** Material provided follows **

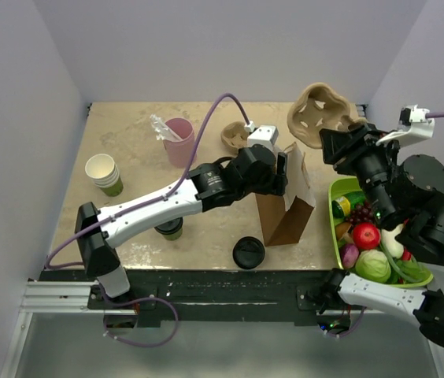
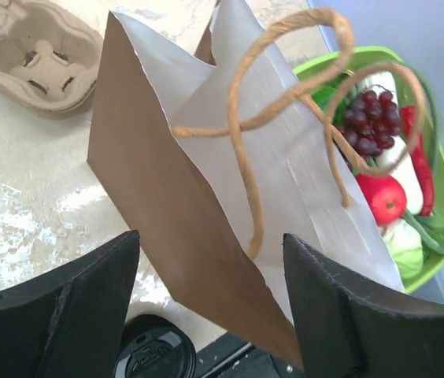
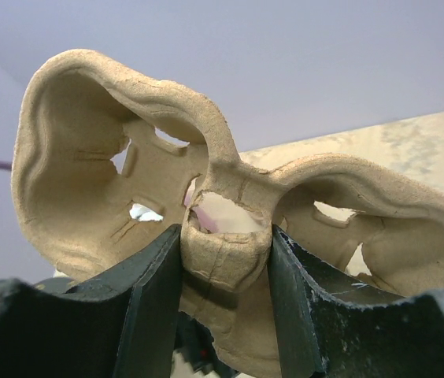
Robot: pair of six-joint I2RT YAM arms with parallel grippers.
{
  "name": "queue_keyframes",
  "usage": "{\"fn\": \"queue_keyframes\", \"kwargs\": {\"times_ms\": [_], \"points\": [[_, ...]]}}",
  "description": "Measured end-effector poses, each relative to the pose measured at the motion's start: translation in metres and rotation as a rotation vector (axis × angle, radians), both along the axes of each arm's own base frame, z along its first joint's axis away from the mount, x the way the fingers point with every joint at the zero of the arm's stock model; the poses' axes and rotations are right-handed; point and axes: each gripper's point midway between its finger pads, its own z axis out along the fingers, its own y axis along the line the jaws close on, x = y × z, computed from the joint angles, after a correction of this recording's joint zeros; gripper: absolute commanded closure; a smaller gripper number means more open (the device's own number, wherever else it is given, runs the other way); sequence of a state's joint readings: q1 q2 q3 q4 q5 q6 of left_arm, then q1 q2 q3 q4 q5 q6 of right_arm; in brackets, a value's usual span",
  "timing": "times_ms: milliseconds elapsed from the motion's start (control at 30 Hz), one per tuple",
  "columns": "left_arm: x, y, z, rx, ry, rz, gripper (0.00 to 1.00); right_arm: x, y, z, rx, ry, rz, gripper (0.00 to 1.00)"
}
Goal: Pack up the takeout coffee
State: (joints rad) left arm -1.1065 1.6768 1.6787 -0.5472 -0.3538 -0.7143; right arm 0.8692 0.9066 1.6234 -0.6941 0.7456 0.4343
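Note:
The takeout coffee (image 1: 171, 230), a small olive-green cup with a black lid, stands near the front left, partly hidden under my left arm. A brown paper bag (image 1: 286, 209) stands open at mid-table; it also shows in the left wrist view (image 2: 167, 181). My left gripper (image 1: 283, 169) is open at the bag's upper left edge, and in its own view (image 2: 210, 244) the bag's side lies between the spread jaws, untouched. My right gripper (image 1: 334, 143) is shut on a pulp cup carrier (image 1: 319, 114), held in the air at the back right, with its centre post (image 3: 223, 252) pinched.
A loose black lid (image 1: 249, 252) lies in front of the bag. A stack of white-and-green cups (image 1: 104, 173) and a pink tumbler (image 1: 179, 140) stand at the left. A second pulp carrier (image 1: 234, 135) lies behind the bag. A green basket (image 1: 335, 224) of produce sits at the right.

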Motion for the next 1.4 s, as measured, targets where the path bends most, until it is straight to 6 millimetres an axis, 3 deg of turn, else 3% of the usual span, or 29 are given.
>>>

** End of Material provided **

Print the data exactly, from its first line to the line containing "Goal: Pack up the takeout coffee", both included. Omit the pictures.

■ **Answer box**
Robot: pair of six-joint I2RT YAM arms with parallel grippers.
{
  "name": "queue_keyframes",
  "usage": "{\"fn\": \"queue_keyframes\", \"kwargs\": {\"times_ms\": [_], \"points\": [[_, ...]]}}",
  "description": "Measured end-effector poses, each relative to the pose measured at the motion's start: translation in metres and rotation as a rotation vector (axis × angle, radians), both along the axes of each arm's own base frame, z along its first joint's axis away from the mount, x the way the fingers point with every joint at the zero of the arm's stock model; the poses' axes and rotations are right-handed; point and axes: each gripper's point midway between its finger pads, its own z axis out along the fingers, its own y axis along the line the jaws close on, x = y × z, computed from the joint angles, after a correction of this recording's joint zeros; gripper: absolute commanded closure; a smaller gripper number means more open (the device's own number, wherever else it is given, runs the other way); sequence of a state's joint readings: q1 q2 q3 q4 q5 q6 of left_arm, then q1 q2 q3 q4 q5 q6 of right_arm; in brackets, a value's usual span",
  "timing": "times_ms: milliseconds elapsed from the motion's start (control at 30 Hz), one per tuple",
  "columns": "left_arm: x, y, z, rx, ry, rz, gripper (0.00 to 1.00); right_arm: x, y, z, rx, ry, rz, gripper (0.00 to 1.00)"
}
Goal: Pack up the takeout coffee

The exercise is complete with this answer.